Pero muchos de nosotros tenemos la sensación instintiva de que si bien en general se debe evitar enviar a las personas a prisión antes de tiempo y aunque un joven de 17 años podría tomar peores decisiones que las que tomaría a los 27, cualquier violación, y mucho menos la de un niño, es un acto abominable. delito que debería conllevar penas especialmente severas. Nuestra comprensión actual de los datos dice una cosa, pero nuestra intuición moral dice otra.
Una respuesta a las fallas de las políticas de este tipo es modificar el algoritmo: aumentar la duración de la sentencia o desmantelar o debilitar algunas de las protecciones que hemos instalado por motivos de edad. Eso es parte de por qué el auge de los algoritmos y los grandes datos es emocionante para las políticas públicas: podemos usar mejor la evidencia para dar forma a nuestra formulación de políticas y entender más fácilmente por qué hemos llegado a una conclusión que no nos gusta.
Pero aunque las pautas de sentencia son un buen ejemplo de lógica algorítmica en las políticas públicas, en algunos aspectos son uno de los ejemplos más fáciles. Siempre hemos tenido que negociar entre el castigo, la disuasión, la madurez de los delincuentes y la rehabilitación en las sentencias penales. En muchos sentidos, la tecnología le da a estos viejos debates un nuevo nivel de precisión. Si bien los formuladores de políticas han estado divididos durante mucho tiempo sobre el equilibrio adecuado entre la responsabilidad individual, la reducción del crimen en general y la justicia para delitos específicos, ahora podemos debatir la ponderación exacta que se debe dar a cada uno: incluso si concluimos que la respuesta es “ninguna en absoluto” en casos como el de Hogg.
Donde se vuelve más complejo es cuando tenemos mejor información con el potencial de cambiar no solo cuán informados estamos, sino también el debate sobre las decisiones que tomamos. Sabemos, por ejemplo, que en cualquier sistema de salud existe un grado de triaje: los clínicos toman decisiones sobre la viabilidad de un paciente u otro, un receptor de donación de órganos sobre otro. ¿Qué pasa si los datos muestran que las personas más ricas tienen más probabilidades de beneficiarse de una donación de órganos, precisamente por sus ventajas económicas? ¿Deberíamos incluir eso en nuestros procesos de toma de decisiones o no?
La principal ventaja de la era de mejor información y mejores herramientas para manejarla es que podemos, en mayor medida que nunca, cuantificar las consecuencias de nuestras elecciones. Pero eso no cambia el hecho de que a menudo tendremos que elegir entre los resultados que no nos gustan y que, si bien las nuevas fuentes de datos pueden informarnos mejor, también pueden dar forma a nuestras decisiones de formas que no nos gustan.

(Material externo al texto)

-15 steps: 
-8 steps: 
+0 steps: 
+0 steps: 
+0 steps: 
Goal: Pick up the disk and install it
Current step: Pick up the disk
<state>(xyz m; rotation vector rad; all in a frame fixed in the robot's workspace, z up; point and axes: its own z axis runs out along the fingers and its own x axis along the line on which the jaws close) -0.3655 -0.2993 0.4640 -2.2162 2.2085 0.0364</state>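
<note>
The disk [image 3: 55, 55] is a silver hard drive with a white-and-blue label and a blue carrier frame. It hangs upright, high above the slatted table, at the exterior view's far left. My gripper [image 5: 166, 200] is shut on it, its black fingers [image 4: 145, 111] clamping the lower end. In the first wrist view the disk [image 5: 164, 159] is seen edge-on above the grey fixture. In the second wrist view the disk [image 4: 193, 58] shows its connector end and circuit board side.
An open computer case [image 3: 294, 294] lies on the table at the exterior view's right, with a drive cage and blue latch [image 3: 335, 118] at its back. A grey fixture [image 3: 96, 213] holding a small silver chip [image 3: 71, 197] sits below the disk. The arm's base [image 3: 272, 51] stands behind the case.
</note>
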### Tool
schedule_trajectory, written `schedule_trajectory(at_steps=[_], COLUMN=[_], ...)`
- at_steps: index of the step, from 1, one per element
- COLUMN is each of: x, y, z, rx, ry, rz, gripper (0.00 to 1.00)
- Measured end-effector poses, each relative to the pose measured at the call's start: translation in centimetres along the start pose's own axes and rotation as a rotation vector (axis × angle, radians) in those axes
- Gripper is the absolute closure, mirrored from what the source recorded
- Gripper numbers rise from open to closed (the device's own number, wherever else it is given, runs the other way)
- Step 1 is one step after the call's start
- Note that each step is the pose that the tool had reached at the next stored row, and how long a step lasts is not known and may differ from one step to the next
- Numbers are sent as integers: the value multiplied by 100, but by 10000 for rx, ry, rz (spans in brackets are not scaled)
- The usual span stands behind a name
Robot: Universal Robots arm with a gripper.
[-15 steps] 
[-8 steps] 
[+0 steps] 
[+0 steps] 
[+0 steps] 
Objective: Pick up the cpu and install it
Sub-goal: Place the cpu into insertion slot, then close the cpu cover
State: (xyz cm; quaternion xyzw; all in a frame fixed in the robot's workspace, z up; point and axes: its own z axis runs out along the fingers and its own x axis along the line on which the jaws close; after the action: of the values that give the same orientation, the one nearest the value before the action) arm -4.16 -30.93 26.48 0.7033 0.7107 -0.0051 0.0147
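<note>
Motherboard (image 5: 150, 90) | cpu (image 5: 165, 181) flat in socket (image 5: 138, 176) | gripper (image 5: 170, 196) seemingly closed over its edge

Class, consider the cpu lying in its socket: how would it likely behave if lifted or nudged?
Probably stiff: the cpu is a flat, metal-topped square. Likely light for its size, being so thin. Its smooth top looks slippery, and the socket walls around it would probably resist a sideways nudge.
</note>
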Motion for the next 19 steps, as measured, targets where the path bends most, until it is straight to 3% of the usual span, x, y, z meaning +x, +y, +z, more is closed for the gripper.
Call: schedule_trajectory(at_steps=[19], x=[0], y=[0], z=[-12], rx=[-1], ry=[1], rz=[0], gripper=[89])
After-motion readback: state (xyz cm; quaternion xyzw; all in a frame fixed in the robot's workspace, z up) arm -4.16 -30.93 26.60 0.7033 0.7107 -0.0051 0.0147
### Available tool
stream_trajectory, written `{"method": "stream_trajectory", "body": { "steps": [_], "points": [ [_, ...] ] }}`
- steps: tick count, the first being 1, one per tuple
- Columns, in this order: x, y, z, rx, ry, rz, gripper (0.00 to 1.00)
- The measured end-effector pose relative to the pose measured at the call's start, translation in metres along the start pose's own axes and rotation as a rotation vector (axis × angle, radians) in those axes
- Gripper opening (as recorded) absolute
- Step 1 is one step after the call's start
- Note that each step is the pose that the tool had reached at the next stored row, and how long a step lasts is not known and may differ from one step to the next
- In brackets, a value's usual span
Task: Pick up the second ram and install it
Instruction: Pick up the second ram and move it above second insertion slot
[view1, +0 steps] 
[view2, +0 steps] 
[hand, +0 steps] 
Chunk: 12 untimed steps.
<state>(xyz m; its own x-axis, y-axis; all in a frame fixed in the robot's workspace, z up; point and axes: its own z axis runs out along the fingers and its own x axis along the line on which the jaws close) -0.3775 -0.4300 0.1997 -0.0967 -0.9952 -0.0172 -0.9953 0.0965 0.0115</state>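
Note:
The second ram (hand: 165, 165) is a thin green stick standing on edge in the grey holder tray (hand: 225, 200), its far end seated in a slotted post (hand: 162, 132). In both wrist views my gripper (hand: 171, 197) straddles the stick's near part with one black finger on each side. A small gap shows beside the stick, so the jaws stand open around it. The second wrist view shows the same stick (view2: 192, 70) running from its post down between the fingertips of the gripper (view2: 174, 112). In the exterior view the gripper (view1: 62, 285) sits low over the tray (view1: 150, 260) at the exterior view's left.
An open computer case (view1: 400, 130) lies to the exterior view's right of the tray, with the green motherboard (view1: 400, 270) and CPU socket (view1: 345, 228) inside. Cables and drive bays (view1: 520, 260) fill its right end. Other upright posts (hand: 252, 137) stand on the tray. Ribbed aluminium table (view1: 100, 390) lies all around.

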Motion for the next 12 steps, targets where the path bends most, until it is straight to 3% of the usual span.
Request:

Una tentación para los gobiernos será tener esos debates a puerta cerrada: ser vagos sobre lo que nos dicen los datos y seguir ajustando los algoritmos en privado. Pero uno de los beneficios de la era de los grandes datos es la capacidad de tomar decisiones de una manera más deliberativa, para discutir claramente qué compensaciones están involucradas. Vale la pena luchar por eso.